DK143147B - PROCEDURE FOR DETERMINING THE UROBILINOGEN EVEN WITH THE CAR CAR RUBIN AND THE USE OF THE PROCEDURE - Google Patents

Description

(W

(11) PUBLICATION 143147 DENMARK i «) int.ci.3 g 01 m 33/50 § (21) Application No. 3033/72 (22) Filed on 1 June 6. 1972 (24) Race day 1 Jun 6 1972 (44) The application submitted and the petition published on 29 · Jun. 1 9o1

DIRECTORATE OF

PATENT AND TRADEMARK (3 °) Priority earned from it

19 · Jun. 1971a 2130559a DE

(41) Aim. avail. 20 dec. 1972 <71> BOEHRINGER MANNHEIM GMBH, Mannheim-Waldhof, DE.

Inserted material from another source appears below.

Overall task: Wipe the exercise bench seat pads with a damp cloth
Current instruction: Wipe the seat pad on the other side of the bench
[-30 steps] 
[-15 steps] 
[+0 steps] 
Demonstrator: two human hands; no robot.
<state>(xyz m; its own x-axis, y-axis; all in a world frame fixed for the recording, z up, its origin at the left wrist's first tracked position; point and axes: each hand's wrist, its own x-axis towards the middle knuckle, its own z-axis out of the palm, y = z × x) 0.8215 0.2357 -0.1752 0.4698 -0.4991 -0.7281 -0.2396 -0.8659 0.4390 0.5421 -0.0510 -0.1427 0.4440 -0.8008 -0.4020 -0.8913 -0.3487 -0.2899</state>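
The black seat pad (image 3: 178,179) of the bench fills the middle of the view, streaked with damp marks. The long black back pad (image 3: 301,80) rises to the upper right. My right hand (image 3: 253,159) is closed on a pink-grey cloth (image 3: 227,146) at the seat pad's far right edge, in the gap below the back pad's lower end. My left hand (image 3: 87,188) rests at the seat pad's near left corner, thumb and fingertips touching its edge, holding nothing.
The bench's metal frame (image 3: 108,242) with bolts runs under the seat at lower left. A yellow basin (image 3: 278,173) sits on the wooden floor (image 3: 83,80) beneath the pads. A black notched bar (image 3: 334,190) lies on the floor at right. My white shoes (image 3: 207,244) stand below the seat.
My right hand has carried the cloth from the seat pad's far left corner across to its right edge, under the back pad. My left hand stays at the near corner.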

(72) Inventor: Walter Rittersdorf, Kas seler-Strasse 6, Mannheim-Waldhof, DE: Hans-Georg Rey, Herafelderstrasse 18, Mannheim-Waldhof, DE: Dieter Berger, Johann-Sebastian-Bach Str. 18, Viernhelm, DE: Peter Rieckmann,

Stegervi aldw eg 10, Mannheim-Waldhof, DE.

(74) Plenipotentiary in the proceedings:

The company Chas. Skin. (54) Method for detecting urobilinogen, optionally with bi * = lirubin, and agent for use in the method.

The invention relates to a method for detecting urobilinogen, optionally with bilirubin, in body fluids, preferably in urine.

It is known to detect urobilinogens (bilanes), indole, sulfonamides, porphobilinogen, urine indicator and 5-hydroxyindole acetic acid with a solution of p-dimethylaminobenzaldehyde in hydrochloric acid. This finding is known in the literature as Ehrlich's reaction. It has been particularly important in medical diagnostics as the detection of "propagated urobilinogens" in urine. Although not very specific, the sample serves as a standard method for the diagnosis of liver and bile disorders.

As test papers in the clinical-chemical diagnostics are still gaining more importance, meanwhile, test papers have been developed for the detection of urobilinogen based on Ehrlich's reaction. These test papers have two major shortcomings: 1. The color reaction develops so slowly that, before reading, you have to wait at least one minute.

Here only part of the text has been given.